No soy de hacer estas cosas habitualmente, reconsidero mientras recibo el café de manos de la mesera. La curiosidad nunca ha sido uno de mis defectos y con el estudio no jodo. Igual, no puedo evitar quedarme para ver a esta chica que me alegró el día. Mentiría si niego lo mucho que me gusta. Sí, es eso. Por extraño que parezca viniendo de mí. Justo yo, que era el primero en reírme cuando algún amigo del grupo contaba que esto mismo le había pasado con alguna mina sin mediar palabra, nomás al verla. Parece que terminé siendo la víctima.
Ahora se muestra sorprendida, volvió a sacar el celular y creo que esta leyendo un mensaje de texto. Adivino por su reacción que algo no le ha caído bien. Baja la cabeza, afligida, llevando su mano derecha hacia la frente en un claro gesto de resignación. Así transcurre un largo instante, que termina cuando se percata de que en la vereda, la gente empieza a apurar el paso. Afuera, el viento sopla algo más fuerte que lo habitual, anunciando agua. De inmediato, las primeras gotas comienzan a caer copiosamente sobre el pavimento. Lo que faltaba. Menos mal que hoy escuché el pronóstico en la radio y traje conmigo el paraguas.
Bueno, suficiente. Hago una seña para que me vengan a cobrar la consumición y dejo la plata sobre la mesa. Hasta acá llegué. Todo esto es una boludez, no da para más. Me levanto, coloco la carpeta bajo el brazo y abrocho la campera, debe estar fresco en la calle. Considero mis opciones. La parada del bondi está a dos cuadras, pero si lo tomo no hay forma de que llegue a horario para rendir. Pienso en que ando medio justo con la guita, en los apuntes que deje encargados en la fotocopiadora y tengo que pagar, pero no hay otra, debo tomar un taxi. Camino por el lugar tratando de evitar mirarla, pero a unos pasos de la puerta, mis ojos la buscan. Para mi sorpresa, su mesa está vacía. Debe haber salido recién, me digo al cruzar la puerta.

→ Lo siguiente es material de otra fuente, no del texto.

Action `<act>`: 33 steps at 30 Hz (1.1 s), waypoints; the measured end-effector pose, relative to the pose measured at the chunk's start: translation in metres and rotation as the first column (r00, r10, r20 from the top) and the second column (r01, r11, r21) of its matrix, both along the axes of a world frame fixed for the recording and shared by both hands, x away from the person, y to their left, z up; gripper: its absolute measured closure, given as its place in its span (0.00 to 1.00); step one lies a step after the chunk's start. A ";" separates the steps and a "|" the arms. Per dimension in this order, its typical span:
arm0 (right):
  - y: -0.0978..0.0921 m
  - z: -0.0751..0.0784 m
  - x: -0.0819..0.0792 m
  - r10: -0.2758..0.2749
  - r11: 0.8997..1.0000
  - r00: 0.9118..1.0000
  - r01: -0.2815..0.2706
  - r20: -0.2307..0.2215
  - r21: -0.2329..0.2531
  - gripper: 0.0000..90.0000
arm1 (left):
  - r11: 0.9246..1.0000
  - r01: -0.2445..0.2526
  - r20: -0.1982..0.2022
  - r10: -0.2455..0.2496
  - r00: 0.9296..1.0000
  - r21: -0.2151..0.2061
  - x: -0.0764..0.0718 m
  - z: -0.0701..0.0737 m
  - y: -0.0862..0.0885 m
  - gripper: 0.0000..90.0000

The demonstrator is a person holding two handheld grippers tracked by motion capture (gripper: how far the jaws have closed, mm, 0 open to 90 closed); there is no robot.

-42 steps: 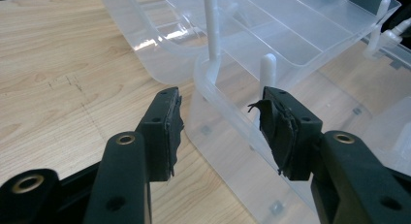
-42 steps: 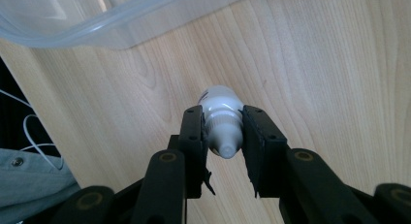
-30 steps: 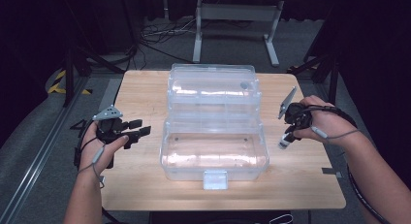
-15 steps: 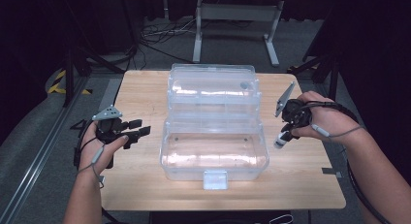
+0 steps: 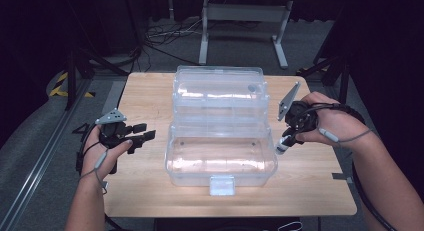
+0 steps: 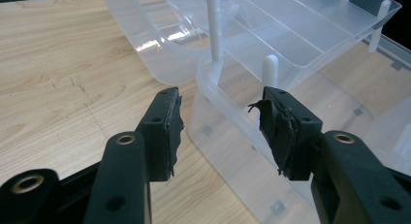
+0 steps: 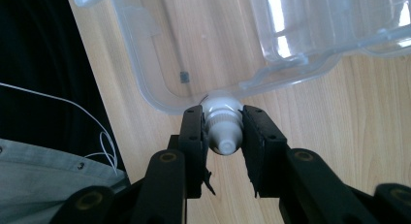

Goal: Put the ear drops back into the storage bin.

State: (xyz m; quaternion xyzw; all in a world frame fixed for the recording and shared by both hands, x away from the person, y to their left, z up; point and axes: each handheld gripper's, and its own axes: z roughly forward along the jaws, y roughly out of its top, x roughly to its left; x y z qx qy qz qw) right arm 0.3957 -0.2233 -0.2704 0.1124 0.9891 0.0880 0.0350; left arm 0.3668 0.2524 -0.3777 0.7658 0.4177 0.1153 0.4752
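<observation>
Shifted slightly inward: right gripper [image 7: 223,132], clamped on small white-capped bottle [image 7: 222,122] beside clear plastic organiser box [image 5: 220,161]. Left gripper [image 6: 220,132] agape, idle. Next: lower bottle into box.

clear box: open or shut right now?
Open. The clear box has its lid swung back and its tray raised over the bare base; the front latch hangs free.

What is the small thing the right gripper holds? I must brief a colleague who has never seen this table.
Start at the clear plastic box open on the wooden table. At its right end, the right gripper clamps a small white bottle. Its ribbed cap and nozzle tip make it the sole opaque white item beside transparent plastic.
</observation>
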 end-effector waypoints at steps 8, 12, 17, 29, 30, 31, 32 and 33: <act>0.012 0.004 -0.009 0.031 0.999 1.000 -0.031 -0.005 0.013 0.80 | 1.000 0.000 -0.005 0.000 1.000 0.003 0.001 -0.002 -0.001 0.56; 0.019 0.004 -0.011 0.054 0.998 0.998 -0.054 -0.008 0.012 0.80 | 1.000 0.002 -0.002 -0.002 1.000 0.004 0.001 -0.001 -0.001 0.56; 0.028 0.002 -0.012 0.080 0.997 0.997 -0.080 -0.010 0.007 0.80 | 1.000 -0.007 0.002 0.007 1.000 0.012 0.001 -0.002 0.000 0.56; 0.041 -0.003 -0.015 0.103 0.995 0.994 -0.103 -0.026 0.001 0.80 | 1.000 -0.013 0.012 0.012 1.000 0.028 0.003 -0.004 0.001 0.53; 0.042 -0.005 -0.015 0.103 0.995 0.994 -0.103 -0.030 0.000 0.80 | 1.000 -0.014 0.013 0.013 1.000 0.028 0.003 -0.004 0.002 0.53; 0.042 -0.005 -0.015 0.103 0.995 0.994 -0.103 -0.030 0.000 0.80 | 1.000 -0.014 0.013 0.013 1.000 0.028 0.003 -0.004 0.002 0.53; 0.044 -0.008 -0.014 0.110 0.994 0.993 -0.111 -0.035 -0.008 0.80 | 1.000 -0.015 0.013 0.015 1.000 0.026 0.003 -0.004 0.002 0.53; 0.044 -0.008 -0.014 0.110 0.994 0.993 -0.111 -0.035 -0.008 0.80 | 1.000 -0.015 0.013 0.015 1.000 0.025 0.003 -0.004 0.002 0.53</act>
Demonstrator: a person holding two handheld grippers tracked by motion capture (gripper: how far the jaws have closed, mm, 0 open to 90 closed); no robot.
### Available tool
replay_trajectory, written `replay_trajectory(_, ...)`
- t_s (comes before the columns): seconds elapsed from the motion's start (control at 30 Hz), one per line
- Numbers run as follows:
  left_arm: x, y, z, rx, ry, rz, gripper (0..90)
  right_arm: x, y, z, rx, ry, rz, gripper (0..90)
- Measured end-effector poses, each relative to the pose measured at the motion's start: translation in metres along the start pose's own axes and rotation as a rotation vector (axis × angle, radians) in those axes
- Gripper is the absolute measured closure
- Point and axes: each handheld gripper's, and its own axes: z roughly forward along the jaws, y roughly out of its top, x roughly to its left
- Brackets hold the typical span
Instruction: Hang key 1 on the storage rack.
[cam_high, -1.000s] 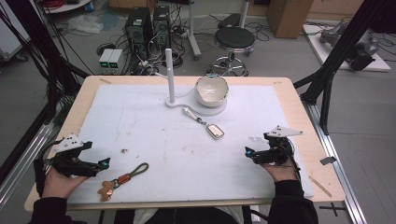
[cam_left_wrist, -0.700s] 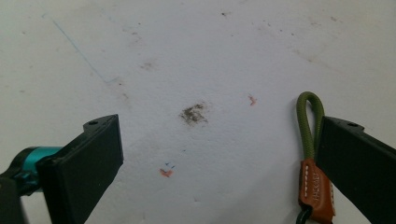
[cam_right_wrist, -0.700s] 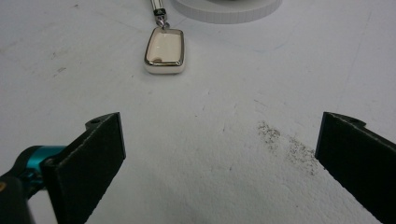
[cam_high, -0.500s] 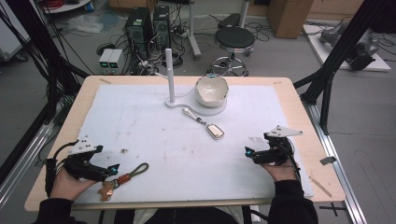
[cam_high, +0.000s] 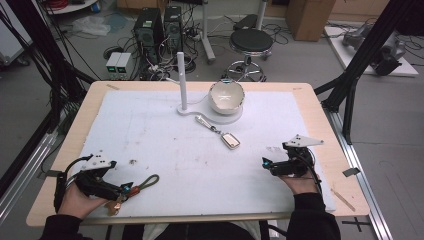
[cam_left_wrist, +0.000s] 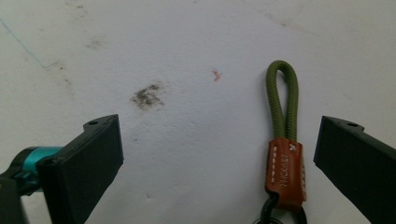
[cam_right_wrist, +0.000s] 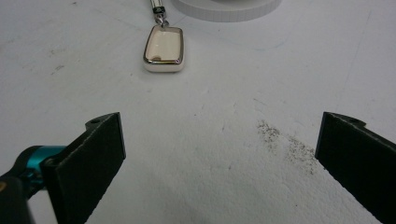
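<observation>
Overhead layout: white mat (cam_high: 165, 145) on a wooden table (cam_high: 330, 150), seen from above. L gripper (cam_high: 125, 191) sits at the near-left corner, jaws spread wide, nothing clamped. In the left gripper view the olive cord keychain (cam_left_wrist: 283, 140) lies flat on the mat between the jaws, nearer the R-hand jaw and not touching either; its loop points away from the camera, w/ a brown stitched leather tab (cam_left_wrist: 286, 171) below the loop and a dark ring (cam_left_wrist: 275, 212) at the bottom edge. From above, the same keychain reaches from the L gripper's tips toward mat centre.

R gripper (cam_high: 266, 164) rests at the near-right, jaws likewise wide apart and empty, over bare mat. Ahead of it, well apart, lies a white fob w/ chrome rim (cam_right_wrist: 163, 48) on a short chain.

Container: a white bowl (cam_high: 226, 96) tilted on a round white base (cam_high: 225, 116) at the far centre; interior pale, contents can't be told. A white upright post (cam_high: 182, 82) stands just beside it.
</observation>
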Motion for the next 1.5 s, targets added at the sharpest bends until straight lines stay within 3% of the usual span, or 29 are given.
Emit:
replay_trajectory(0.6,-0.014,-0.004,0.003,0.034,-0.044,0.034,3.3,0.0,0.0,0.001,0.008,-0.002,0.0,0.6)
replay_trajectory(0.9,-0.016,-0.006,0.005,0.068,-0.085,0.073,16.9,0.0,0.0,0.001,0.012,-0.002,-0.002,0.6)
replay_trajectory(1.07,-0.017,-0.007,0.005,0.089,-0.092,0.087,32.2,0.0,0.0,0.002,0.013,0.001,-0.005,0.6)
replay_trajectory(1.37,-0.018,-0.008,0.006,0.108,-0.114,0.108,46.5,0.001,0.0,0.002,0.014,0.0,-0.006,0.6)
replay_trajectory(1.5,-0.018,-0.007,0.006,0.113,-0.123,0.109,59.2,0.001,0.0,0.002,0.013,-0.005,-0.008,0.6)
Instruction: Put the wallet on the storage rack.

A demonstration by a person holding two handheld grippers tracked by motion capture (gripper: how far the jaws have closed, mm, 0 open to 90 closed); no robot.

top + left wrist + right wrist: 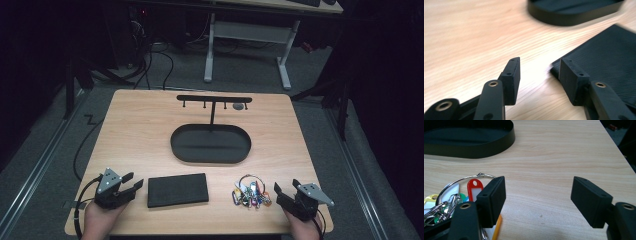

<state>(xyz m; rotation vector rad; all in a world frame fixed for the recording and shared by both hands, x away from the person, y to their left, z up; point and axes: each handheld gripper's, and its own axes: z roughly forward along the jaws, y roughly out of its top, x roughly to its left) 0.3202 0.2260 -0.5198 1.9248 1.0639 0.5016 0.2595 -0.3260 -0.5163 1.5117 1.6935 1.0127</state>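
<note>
Item 1: left gripper [134, 184], resting at the near left corner of the table [130, 130]. Jaws parted to a moderate gap, holding nothing. In the left gripper view one jaw tip overlaps the near edge of the flat black wallet [606, 62], which suggests the wallet is this hand's intended pick-up.

Item 2: black wallet [177, 189], lying flat near the front edge, just beside the left gripper and well short of the tray.

Item 3: right gripper [281, 192], at the near right corner. Jaws spread wide, empty.

Item 4: bunch of keys with coloured tags on a wire ring [250, 192], lying just to the left of the right gripper; in the right gripper view the bunch [461, 195] sits beside and partly behind one jaw, not between the two.

Item 5: oval black tray [210, 145] at table centre, carrying a T-shaped hook rack [214, 99]; probably the destination, keys to hooks, wallet to tray.
</note>
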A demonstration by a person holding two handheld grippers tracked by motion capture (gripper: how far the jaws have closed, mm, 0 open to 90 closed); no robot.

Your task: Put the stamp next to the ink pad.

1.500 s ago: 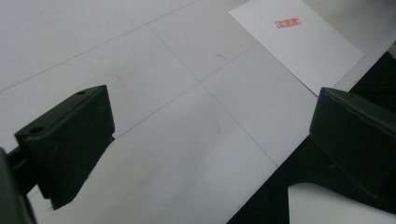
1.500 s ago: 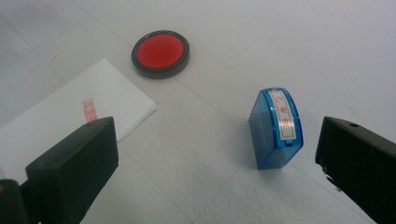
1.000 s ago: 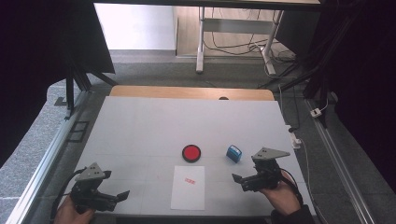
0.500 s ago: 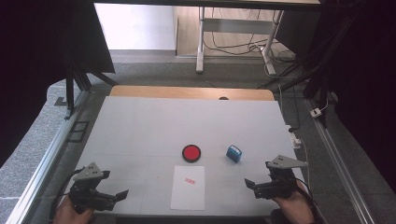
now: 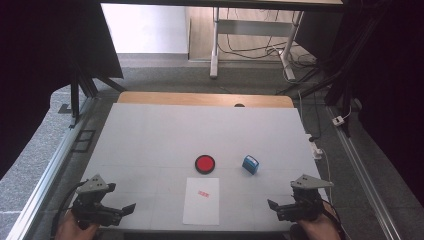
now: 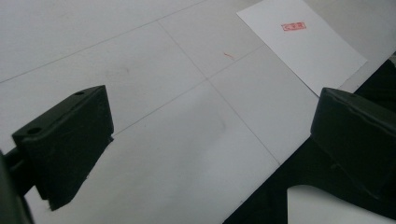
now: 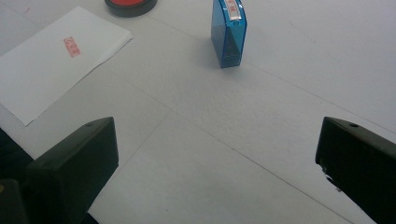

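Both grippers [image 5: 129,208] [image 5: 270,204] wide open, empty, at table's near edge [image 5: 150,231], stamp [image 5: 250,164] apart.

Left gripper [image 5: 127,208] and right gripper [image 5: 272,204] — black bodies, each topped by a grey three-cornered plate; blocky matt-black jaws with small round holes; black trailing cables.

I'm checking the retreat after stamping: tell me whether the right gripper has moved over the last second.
Yes. The right gripper has pulled back toward the person and outward, away from the small blue plastic stamp, which has kept its place beside the round red ink pad.
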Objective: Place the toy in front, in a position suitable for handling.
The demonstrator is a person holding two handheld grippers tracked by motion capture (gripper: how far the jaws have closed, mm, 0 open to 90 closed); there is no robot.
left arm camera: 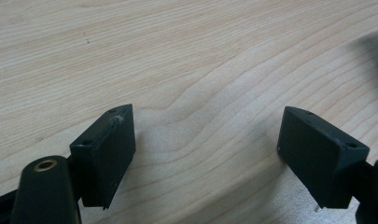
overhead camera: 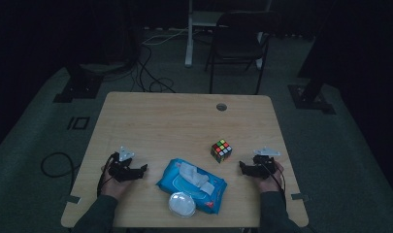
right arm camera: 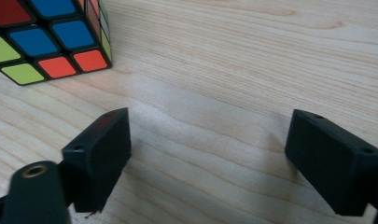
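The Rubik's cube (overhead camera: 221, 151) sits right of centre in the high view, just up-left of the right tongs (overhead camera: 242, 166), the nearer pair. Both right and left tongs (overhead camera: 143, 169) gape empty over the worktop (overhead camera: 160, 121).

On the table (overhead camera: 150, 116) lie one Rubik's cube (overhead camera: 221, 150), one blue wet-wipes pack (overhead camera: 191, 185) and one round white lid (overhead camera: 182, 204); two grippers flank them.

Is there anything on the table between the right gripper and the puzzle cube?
Nothing visible. The right gripper sits just right of the multicoloured puzzle cube, jaws open, with bare light wooden table between them. The blue wet-wipe pack lies off to the left, clear of that gap.
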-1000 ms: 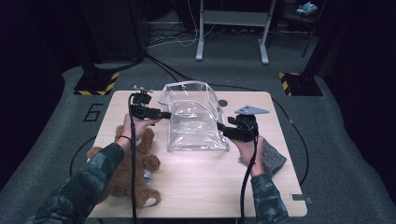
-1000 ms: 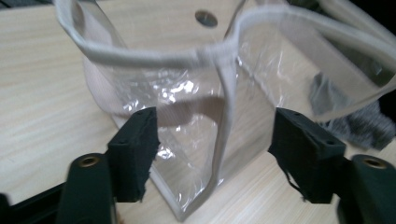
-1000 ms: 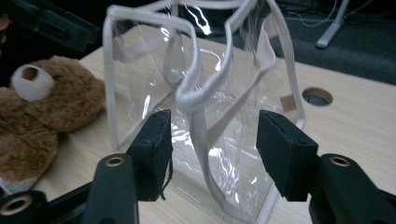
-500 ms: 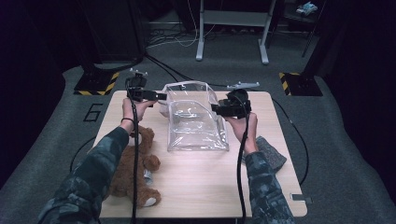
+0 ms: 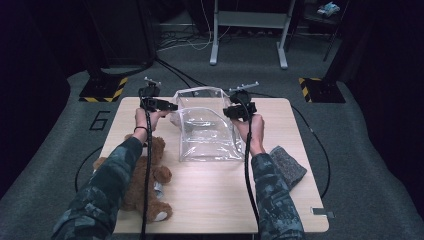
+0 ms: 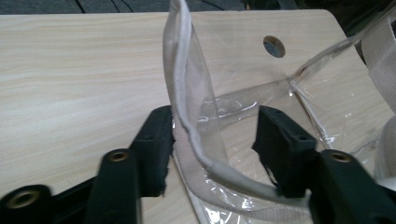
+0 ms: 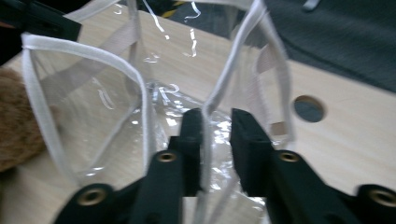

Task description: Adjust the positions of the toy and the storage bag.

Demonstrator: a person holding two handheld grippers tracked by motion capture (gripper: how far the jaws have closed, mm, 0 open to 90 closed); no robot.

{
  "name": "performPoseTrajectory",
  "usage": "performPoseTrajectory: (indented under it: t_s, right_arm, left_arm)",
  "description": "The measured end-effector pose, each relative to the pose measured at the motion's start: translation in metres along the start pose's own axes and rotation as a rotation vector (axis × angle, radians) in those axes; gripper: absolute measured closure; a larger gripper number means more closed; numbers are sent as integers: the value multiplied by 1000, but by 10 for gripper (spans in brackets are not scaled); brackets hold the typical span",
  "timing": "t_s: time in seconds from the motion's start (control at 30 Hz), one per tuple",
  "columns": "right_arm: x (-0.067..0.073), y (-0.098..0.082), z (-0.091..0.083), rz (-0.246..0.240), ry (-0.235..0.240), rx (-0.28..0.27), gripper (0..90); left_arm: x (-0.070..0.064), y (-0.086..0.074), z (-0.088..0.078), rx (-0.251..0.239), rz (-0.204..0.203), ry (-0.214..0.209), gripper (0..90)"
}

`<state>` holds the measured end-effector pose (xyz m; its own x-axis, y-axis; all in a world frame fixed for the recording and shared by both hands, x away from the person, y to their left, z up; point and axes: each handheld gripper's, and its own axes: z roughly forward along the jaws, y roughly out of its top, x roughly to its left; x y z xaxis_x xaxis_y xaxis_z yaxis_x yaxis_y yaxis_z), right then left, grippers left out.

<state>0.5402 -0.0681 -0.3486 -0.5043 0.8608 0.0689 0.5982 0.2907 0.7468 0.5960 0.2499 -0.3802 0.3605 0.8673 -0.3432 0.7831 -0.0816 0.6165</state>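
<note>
A clear plastic bag (image 5: 205,132) with white-trimmed rims lies in the middle of the wooden table (image 5: 210,205), its mouth toward the far edge. My left gripper (image 5: 172,106) is at the mouth's left side. In the left gripper view the white rim (image 6: 184,93) runs between the jaws of that gripper (image 6: 212,149), which have just been closing but still stand apart around it. My right gripper (image 5: 226,111) is at the mouth's right side. Its jaws (image 7: 215,135) have just closed to a narrow gap and pinch the bag's other rim (image 7: 224,79).
A brown teddy bear (image 5: 145,175) lies at the near left of the table, under the left forearm. A grey cloth (image 5: 289,165) sits at the right edge. A round hole (image 6: 274,45) pierces the tabletop beyond the bag. Stands and cables are on the floor behind.
Both hands moved away from the person to the bag's far end. The left jaws narrowed around one rim, and the right jaws closed on the other.
</note>
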Motion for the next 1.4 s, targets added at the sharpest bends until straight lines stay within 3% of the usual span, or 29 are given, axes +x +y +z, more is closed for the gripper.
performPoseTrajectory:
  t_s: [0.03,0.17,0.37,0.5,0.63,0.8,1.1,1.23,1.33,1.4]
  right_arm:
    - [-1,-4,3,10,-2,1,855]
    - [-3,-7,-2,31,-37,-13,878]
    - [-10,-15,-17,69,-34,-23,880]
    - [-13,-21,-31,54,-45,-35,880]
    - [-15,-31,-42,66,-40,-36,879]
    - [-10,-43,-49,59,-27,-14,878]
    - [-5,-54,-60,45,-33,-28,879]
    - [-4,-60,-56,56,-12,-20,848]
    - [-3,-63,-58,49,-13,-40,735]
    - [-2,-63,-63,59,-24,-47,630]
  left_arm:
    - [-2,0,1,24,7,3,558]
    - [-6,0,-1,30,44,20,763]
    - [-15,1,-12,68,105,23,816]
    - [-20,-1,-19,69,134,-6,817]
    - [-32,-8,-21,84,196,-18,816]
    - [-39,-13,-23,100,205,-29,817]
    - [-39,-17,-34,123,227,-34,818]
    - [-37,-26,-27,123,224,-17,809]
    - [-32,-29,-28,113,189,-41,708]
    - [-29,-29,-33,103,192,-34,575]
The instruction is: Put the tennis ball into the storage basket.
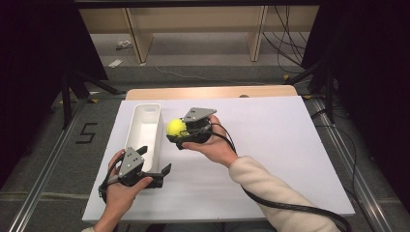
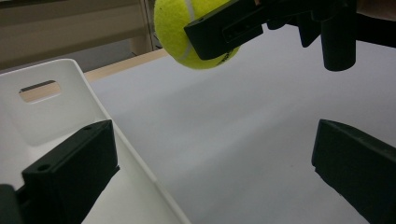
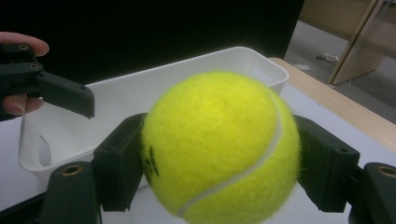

Entonces la veo, parada sobre el cordón amarillo, mojándose. Me acerco. Abro el paraguas y sin decir nada, la cubro, protegiéndola de la lluvia. “Gracias -me dice-, mi hermano tenía que pasar a buscarme con el auto, pero se demoró en el trabajo”. En eso viene un taxi. Le ofrezco tomarlo, aclarándole que yo puedo esperar el próximo. “No, lo compartimos” -sentencia volviendo a sonreír-. Subimos. Al cerrar la puerta creo interpretar un guiño del destino en ese cielo gris y acuoso que la ciudad padece. De pronto, el examen no parece tan importante.